Eu, meu filho e a morte
Uma tarde peguei o meu “fiote” e fomos passear na universidade. Ele devia estar com três ou quatro anos na época.
Começamos a fazer um jogo que até hoje não sei quem o ensinou. Mas era mais ou menos assim:
Ele _ O que é o que é? É um cachorro, mas não é um cachorro?
Eu _ Um gato!
Ele_ Não! É um cachorro preto!
Ele_ O que é o que é? É um passarinho, mas não é um passarinho?
Eu _ Um passarinho preto!
Ele_ Não! É a mãe do passarinho!
Já deu pra ver que nunca ganhei este jogo, né?
E quando eu fazia as perguntas ele me dava respostas que mesmo estando erradas não havia como não aceitá-las. Tipo:
Eu _ O que é o que é? É um porquinho, mas não é um porquinho?
Ele_ O senhor!
Eu _ É um menino bobo, mas não é um menino bobo?
Ele_ Eu! Por que o menino bobo é o senhor!
E tome-lhe respostas que não me davam mesmo outra opção a não ser admitir a derrota com muito humor e carinho (torno a dizer: pai babão é uma merda!).
Mas neste dia eu, nem sei por que, comecei a perguntar sobre parentes:
Eu _ O que é o que é? É uma Vó Chiquinha, mas não é uma Vó Chiquinha?
Ele_ A mãe do senhor! Que falou que vai me dar presente quando eu chegar lá na casa dela.
Neste meio tempo sentamos no banco do ponto de ônibus e uma senhora começou a observar nossa brincadeira.
Continuamos.
E_ u O que é o que é? É um Vô “Ramundo”, mas não é um Vô “Ramundo”? (detalhe: meu pai havia falecido há pouco tempo, com leptospirose, aquela transmitida pelo xixi do rato).
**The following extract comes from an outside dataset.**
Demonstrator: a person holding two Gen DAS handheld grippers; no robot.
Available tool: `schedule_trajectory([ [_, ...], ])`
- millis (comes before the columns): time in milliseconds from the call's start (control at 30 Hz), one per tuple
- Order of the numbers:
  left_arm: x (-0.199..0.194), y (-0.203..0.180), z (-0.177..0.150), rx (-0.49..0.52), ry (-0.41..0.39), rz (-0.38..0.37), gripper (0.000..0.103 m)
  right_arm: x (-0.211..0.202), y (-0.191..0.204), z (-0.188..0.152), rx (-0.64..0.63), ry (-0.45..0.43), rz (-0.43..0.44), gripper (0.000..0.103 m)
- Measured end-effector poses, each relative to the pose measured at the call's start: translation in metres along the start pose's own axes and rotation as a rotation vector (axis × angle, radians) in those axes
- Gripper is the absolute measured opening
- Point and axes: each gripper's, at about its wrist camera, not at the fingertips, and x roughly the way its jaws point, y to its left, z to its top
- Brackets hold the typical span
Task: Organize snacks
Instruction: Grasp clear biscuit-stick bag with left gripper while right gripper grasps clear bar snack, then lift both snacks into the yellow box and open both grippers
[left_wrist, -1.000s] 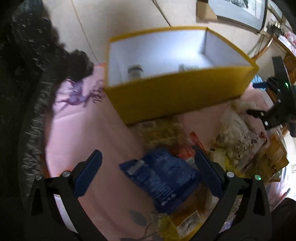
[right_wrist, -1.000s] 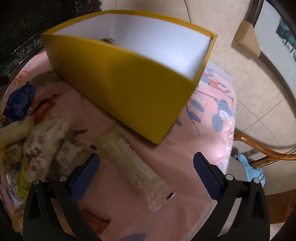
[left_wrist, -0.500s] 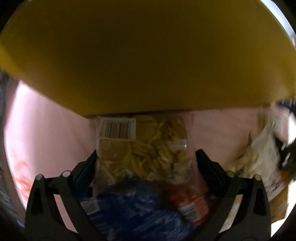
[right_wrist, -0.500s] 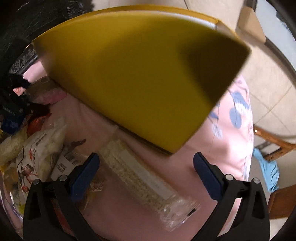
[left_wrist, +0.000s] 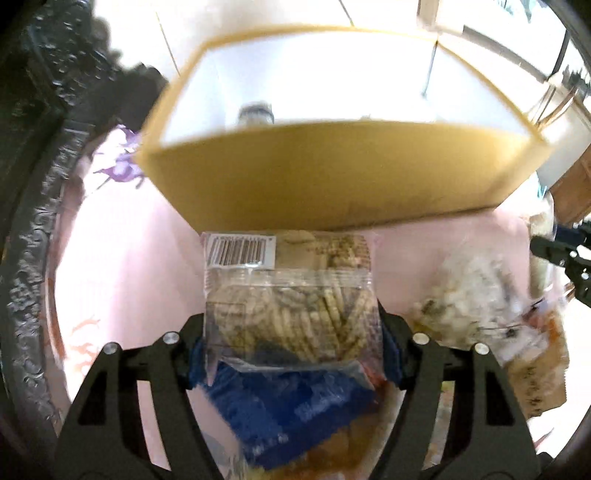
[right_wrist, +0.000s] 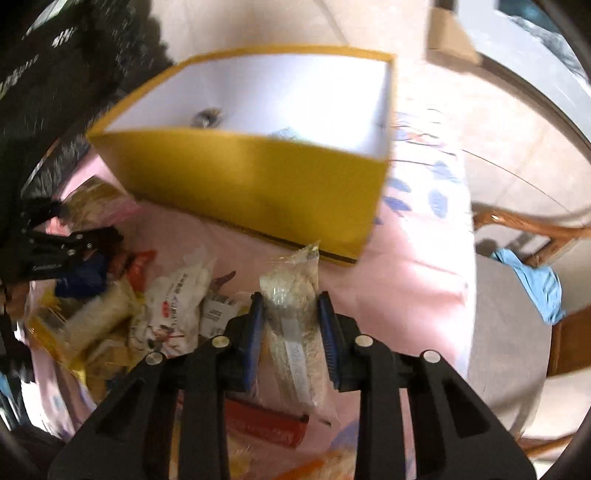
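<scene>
Between my left gripper (left_wrist: 291, 350) jaws, just closed, sits the clear stick-snack bag (left_wrist: 291, 310); my right gripper (right_wrist: 290, 328) jaws have clamped the long oat bar (right_wrist: 295, 314). Both should clear the near wall of the yellow box (right_wrist: 251, 177) before release, I judge.

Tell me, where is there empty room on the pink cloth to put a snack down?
Bare pink tablecloth lies right of the yellow cardboard box, toward the wooden chair. Another bare strip runs between the box and the dark carved edge. The heap of snack bags is crowded. The box's white inside is mostly empty.
</scene>
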Motion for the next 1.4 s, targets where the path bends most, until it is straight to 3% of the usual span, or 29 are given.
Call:
schedule_trajectory([
  [200,-0.081,-0.005,0.012,-0.048,-0.194,-0.019,0.072,-0.067,0.002,-0.003,0.218,-0.182,0.053,0.029],
  [300,-0.114,-0.005,0.027,-0.074,-0.297,-0.03,0.072,-0.09,0.007,0.019,0.218,-0.276,0.065,0.029],
  [433,-0.142,-0.018,0.049,-0.032,-0.391,0.0,0.072,-0.124,0.014,0.046,0.215,-0.383,0.088,0.029],
  [567,-0.143,-0.014,0.083,-0.041,-0.415,-0.001,0.072,-0.142,0.012,0.086,0.188,-0.441,0.089,0.029],
  [700,-0.128,-0.004,0.116,-0.031,-0.425,0.008,0.072,-0.129,0.004,0.12,0.154,-0.455,0.074,0.029],
  [967,-0.092,-0.002,0.156,-0.023,-0.394,0.053,0.076,-0.089,0.005,0.165,0.088,-0.394,0.063,0.029],
  [1000,-0.089,-0.002,0.157,-0.019,-0.39,0.058,0.09,-0.083,0.006,0.169,0.076,-0.376,0.036,0.044],
  [1033,-0.084,-0.003,0.159,-0.024,-0.386,0.088,0.101,-0.076,0.008,0.172,0.063,-0.359,-0.027,0.067],
  [1067,-0.082,-0.003,0.159,-0.035,-0.388,0.12,0.101,-0.07,0.01,0.171,0.062,-0.362,-0.135,0.102],
  [1200,-0.068,0.004,0.145,-0.042,-0.326,0.142,0.101,-0.066,0.003,0.16,0.103,-0.35,-0.062,0.102],
  [1400,-0.061,0.021,0.099,-0.054,-0.258,0.185,0.101,-0.07,0.006,0.126,0.104,-0.254,-0.062,0.102],
])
Ele_ É o pai do senhor! Que morreu com doença de rato!
Aí não me contive e perguntei:
Santinho, você sabe o que é morrer?
Ele me olhou por uns segundos (acho que tentando achar uma definição naquela cabecinha “maisi linda do papai”), franziu a testinha (também “maisi linda”), e me respondeu que não.
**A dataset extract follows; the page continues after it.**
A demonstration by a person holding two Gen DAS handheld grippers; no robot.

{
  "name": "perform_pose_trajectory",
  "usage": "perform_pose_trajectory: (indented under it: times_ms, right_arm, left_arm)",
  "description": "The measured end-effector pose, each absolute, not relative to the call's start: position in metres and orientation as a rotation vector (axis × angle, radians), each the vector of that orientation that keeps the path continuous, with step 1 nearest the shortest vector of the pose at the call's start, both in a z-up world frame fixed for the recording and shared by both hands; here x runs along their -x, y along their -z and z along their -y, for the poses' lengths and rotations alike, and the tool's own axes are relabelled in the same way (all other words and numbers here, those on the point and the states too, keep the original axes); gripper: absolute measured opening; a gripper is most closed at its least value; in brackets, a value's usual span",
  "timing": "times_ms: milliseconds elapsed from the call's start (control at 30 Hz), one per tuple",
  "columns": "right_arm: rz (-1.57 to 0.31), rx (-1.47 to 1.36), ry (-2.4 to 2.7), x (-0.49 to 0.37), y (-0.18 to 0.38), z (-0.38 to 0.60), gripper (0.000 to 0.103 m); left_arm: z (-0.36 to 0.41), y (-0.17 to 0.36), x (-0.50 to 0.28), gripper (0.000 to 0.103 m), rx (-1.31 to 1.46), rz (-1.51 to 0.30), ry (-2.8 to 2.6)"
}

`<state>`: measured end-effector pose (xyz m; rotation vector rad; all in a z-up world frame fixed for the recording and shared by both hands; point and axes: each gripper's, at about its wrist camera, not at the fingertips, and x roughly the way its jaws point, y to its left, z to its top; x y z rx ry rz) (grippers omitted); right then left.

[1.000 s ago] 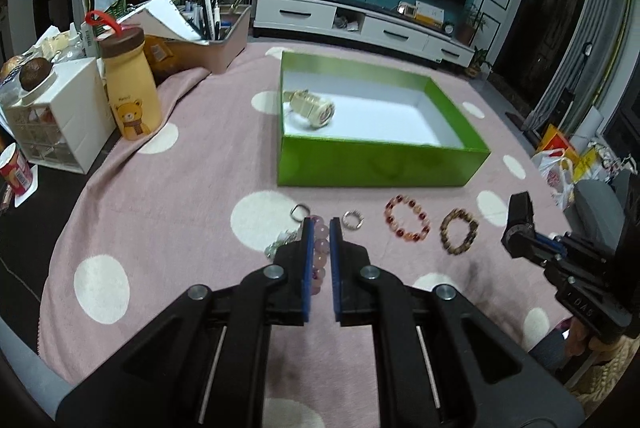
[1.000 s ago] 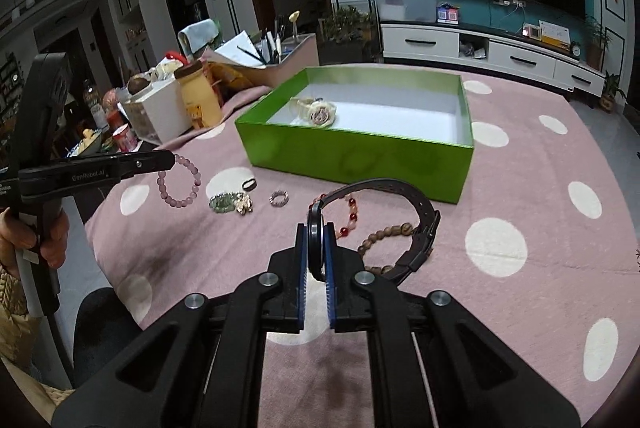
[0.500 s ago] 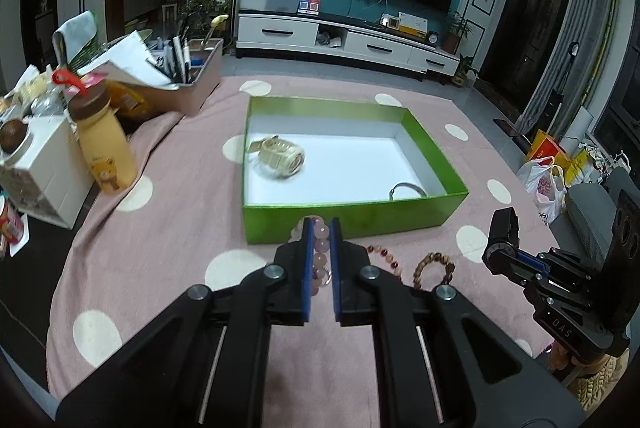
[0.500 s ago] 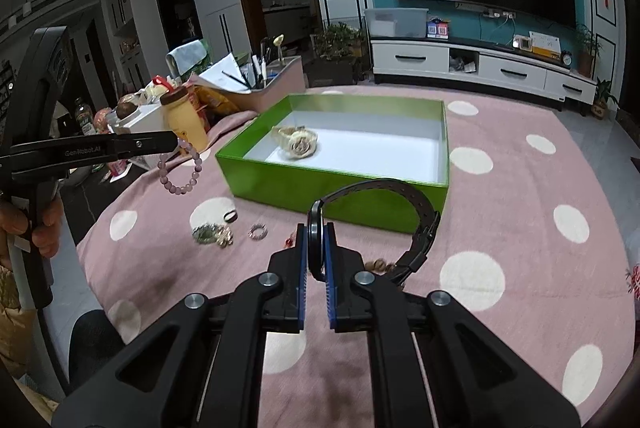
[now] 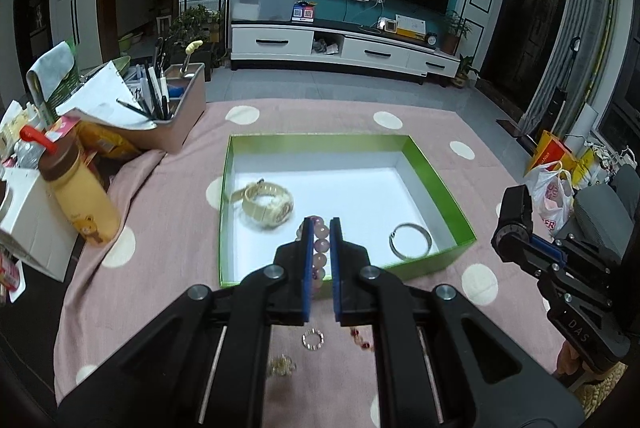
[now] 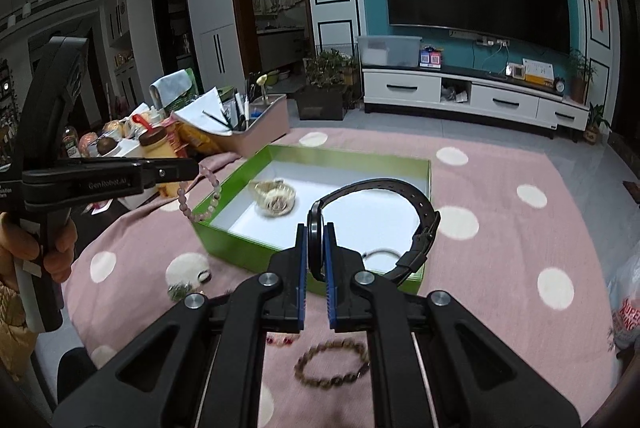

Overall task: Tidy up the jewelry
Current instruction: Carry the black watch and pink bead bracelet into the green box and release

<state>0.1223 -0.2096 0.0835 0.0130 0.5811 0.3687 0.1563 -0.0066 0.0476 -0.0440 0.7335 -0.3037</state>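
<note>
A green box (image 5: 436, 184) (image 6: 224, 248) with a white floor sits on the pink dotted cloth. Inside lie a cream watch (image 5: 267, 203) (image 6: 275, 197) and a silver bangle (image 5: 411, 246). My left gripper (image 5: 321, 228) is shut on a pink bead bracelet (image 5: 320, 248) (image 6: 200, 200), held above the box's near wall. My right gripper (image 6: 317, 232) is shut on a black watch (image 6: 384, 212), its strap arching over the box. On the cloth in front lie a small ring (image 5: 313, 340), a red bead bracelet (image 5: 362, 340), a brown bead bracelet (image 6: 332, 364) and a gold trinket (image 5: 282, 366).
A yellow bear bottle (image 5: 82, 196), a white crate (image 5: 24, 224) and a tub of pens and papers (image 5: 160, 108) crowd the left side. A hand (image 6: 52, 248) grips the left tool. Shopping bags (image 5: 554, 188) lie off the table's right edge.
Both grippers have risen and moved forward from the loose jewelry toward the green box, carrying the pink bracelet and the black watch. The silver bangle in the box has come into view.
</note>
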Motion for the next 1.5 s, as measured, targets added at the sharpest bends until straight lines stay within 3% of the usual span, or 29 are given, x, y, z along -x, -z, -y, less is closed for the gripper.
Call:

Pai tem que responder né? Não pode deixar o filho com dúvidas, mas percebi que não tinha nada que mexer neste assunto. Como explicar a morte pra uma criança de três anos?
Ele continuou me olhando com aquela carinha curiosa, e eu percebi que não aceitaria um “depois eu explico” como resposta.
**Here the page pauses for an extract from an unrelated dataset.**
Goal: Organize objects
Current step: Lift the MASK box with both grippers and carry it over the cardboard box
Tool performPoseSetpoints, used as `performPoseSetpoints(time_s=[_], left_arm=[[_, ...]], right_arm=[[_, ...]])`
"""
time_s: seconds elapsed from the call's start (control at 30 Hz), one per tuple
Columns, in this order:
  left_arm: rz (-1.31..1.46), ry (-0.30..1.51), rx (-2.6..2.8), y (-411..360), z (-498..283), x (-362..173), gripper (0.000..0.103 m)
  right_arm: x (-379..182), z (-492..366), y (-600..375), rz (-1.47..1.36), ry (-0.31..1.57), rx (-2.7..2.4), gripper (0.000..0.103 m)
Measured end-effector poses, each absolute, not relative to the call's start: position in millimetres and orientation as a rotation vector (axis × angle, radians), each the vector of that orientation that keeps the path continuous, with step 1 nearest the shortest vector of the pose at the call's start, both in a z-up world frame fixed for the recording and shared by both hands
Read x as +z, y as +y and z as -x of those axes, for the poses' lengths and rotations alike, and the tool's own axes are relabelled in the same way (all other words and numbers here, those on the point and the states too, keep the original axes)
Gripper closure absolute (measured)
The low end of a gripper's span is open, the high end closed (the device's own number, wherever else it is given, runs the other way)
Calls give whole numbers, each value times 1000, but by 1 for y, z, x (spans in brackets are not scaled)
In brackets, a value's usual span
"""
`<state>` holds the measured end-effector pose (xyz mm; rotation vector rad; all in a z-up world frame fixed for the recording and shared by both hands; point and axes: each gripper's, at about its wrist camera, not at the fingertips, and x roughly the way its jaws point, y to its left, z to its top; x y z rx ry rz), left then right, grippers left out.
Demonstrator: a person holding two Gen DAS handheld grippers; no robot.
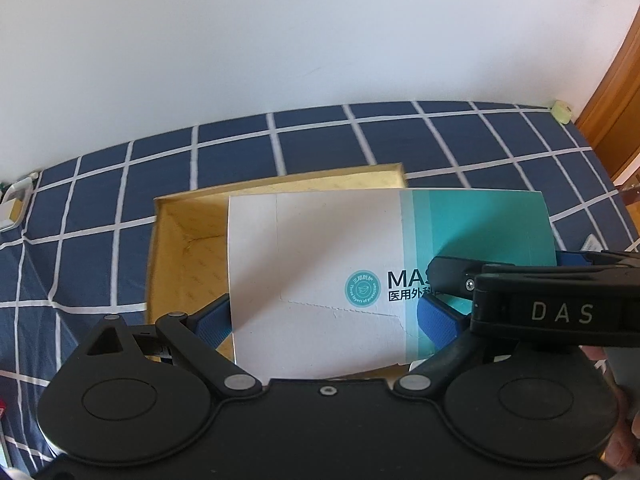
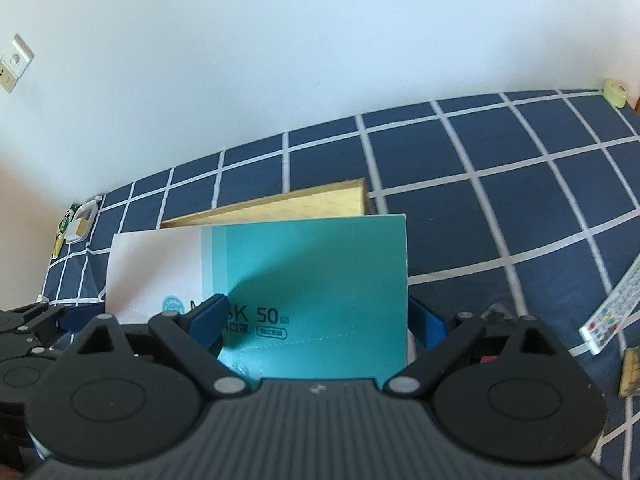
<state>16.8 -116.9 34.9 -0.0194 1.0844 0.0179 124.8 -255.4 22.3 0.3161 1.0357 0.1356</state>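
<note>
A white and teal mask box (image 1: 320,260) (image 2: 312,272) hangs lengthwise above an open yellow cardboard box (image 1: 180,248) (image 2: 328,204) on the bed. My two grippers stand side by side on it. The left gripper (image 1: 324,320) has its jaws wide, its left pad against the box's white end and its right finger lying over the box's top. The right gripper (image 2: 316,320) mirrors this, with its right pad at the teal end and its left finger across the printed face. The box is clamped between the two outer pads. Each view shows the other gripper's body at its edge.
A blue sheet with white checks (image 1: 360,140) covers the bed, against a white wall. A remote control (image 2: 612,312) and a brown item (image 2: 632,372) lie at the right. A white plug (image 1: 12,204) sits at the far left, a pale green thing (image 1: 562,112) at the far right corner.
</note>
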Motion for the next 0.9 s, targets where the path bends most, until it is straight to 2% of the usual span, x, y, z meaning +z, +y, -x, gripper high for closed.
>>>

Respondi: morrer é “igualzim” dormir! Só que não acorda mais.
Ele franziu mais ainda a testinha e me perguntou: Nunca mais?
Eu olhei pra senhora, que cada vez mais prestava atenção na nossa conversa com um sorriso muito meigo no rosto. E respondi: Não meu santo! Quando morre não acorda nunca mais!
Ele olhou pra mim, olhou pra senhora, deu um sorriso maroto e tascou: "Lespaaaa ne morrer"!
Eu não me contive, e a senhora também se dobrou de rir. Abracei forte o meu santinho e agradeci a Deus por este presente.
Resumindo: o que é o que é? É saudade, mas não é saudade? Resposta: É MUITA SAUDADE! (Até que enfim ganhei uma neste jogo!)